*** Opening of Data supplied ***
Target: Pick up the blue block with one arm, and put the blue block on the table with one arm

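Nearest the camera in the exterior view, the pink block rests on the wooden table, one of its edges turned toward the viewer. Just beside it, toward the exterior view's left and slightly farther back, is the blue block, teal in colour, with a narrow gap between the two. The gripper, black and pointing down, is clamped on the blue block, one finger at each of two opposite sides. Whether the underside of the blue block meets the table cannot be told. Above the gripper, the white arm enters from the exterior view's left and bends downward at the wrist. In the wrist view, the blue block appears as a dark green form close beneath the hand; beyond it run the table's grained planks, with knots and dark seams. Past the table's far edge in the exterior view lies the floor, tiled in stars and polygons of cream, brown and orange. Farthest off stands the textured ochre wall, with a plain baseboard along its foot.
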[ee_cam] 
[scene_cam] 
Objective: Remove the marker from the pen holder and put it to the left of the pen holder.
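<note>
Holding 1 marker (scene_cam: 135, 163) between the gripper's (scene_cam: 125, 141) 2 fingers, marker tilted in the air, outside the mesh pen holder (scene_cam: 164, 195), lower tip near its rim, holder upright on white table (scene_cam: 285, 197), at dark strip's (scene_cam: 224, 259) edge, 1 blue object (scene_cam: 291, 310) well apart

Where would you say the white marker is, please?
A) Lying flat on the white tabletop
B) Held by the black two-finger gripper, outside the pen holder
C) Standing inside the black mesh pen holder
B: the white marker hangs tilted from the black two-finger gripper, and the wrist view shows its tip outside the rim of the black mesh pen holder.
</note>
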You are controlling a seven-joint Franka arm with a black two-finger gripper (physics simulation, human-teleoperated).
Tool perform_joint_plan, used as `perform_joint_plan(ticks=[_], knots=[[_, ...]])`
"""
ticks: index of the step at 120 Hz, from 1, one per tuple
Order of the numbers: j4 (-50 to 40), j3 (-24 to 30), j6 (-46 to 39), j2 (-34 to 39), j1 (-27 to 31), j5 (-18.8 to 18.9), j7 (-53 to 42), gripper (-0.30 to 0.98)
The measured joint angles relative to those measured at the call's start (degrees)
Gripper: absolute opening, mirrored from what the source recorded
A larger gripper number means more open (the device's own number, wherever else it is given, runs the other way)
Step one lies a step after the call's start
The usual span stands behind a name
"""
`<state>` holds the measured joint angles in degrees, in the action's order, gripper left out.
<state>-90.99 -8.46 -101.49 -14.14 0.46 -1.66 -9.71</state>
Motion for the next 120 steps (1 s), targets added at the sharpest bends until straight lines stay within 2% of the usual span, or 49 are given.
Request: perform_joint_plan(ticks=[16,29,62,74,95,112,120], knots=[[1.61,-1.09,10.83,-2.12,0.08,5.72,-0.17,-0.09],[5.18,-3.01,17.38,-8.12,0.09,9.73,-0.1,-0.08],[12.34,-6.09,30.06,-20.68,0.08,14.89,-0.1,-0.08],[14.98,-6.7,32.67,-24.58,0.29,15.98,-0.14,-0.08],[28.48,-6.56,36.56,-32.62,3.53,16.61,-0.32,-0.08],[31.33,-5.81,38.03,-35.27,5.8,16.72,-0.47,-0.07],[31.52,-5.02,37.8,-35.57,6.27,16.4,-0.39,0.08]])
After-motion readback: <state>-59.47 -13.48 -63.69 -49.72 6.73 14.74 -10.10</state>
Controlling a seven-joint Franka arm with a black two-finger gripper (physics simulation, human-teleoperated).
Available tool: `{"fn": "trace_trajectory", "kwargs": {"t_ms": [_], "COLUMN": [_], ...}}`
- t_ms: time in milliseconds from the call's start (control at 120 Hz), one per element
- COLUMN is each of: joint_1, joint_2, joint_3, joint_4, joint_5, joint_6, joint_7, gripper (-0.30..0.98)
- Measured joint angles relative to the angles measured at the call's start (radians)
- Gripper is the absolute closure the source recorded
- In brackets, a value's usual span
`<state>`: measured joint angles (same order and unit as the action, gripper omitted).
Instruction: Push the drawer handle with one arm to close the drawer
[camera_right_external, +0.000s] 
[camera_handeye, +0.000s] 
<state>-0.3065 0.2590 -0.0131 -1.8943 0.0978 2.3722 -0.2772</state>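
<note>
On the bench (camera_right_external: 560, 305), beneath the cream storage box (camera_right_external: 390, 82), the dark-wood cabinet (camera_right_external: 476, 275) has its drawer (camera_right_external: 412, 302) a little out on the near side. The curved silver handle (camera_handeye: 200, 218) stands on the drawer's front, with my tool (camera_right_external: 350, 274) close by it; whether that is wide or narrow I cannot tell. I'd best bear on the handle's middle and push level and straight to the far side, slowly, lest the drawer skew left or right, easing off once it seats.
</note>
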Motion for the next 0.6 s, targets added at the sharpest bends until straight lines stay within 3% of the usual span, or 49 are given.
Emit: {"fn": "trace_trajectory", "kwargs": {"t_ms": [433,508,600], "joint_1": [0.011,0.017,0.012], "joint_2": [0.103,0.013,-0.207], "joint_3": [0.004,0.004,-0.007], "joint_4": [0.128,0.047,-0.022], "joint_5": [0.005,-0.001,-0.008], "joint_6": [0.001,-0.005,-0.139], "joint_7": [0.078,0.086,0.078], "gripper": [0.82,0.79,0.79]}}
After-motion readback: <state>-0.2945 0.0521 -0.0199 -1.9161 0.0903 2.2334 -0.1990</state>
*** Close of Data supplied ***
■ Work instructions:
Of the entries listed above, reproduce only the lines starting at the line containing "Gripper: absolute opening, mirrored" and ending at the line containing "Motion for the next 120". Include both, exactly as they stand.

■ Reply:
Gripper: absolute opening, mirrored from what the source recorded
A larger gripper number means more open (the device's own number, wherever else it is given, runs the other way)
Step one lies a step after the call's start
The usual span stands behind a name
"""
`<state>` holds the measured joint angles in degrees, in the action's order, gripper left out.
<state>-90.99 -8.46 -101.49 -14.14 0.46 -1.66 -9.71</state>
Motion for the next 120 steps (1 s), targets added at the sharpest bends until straight lines stay within 2% of the usual span, or 49 are given.

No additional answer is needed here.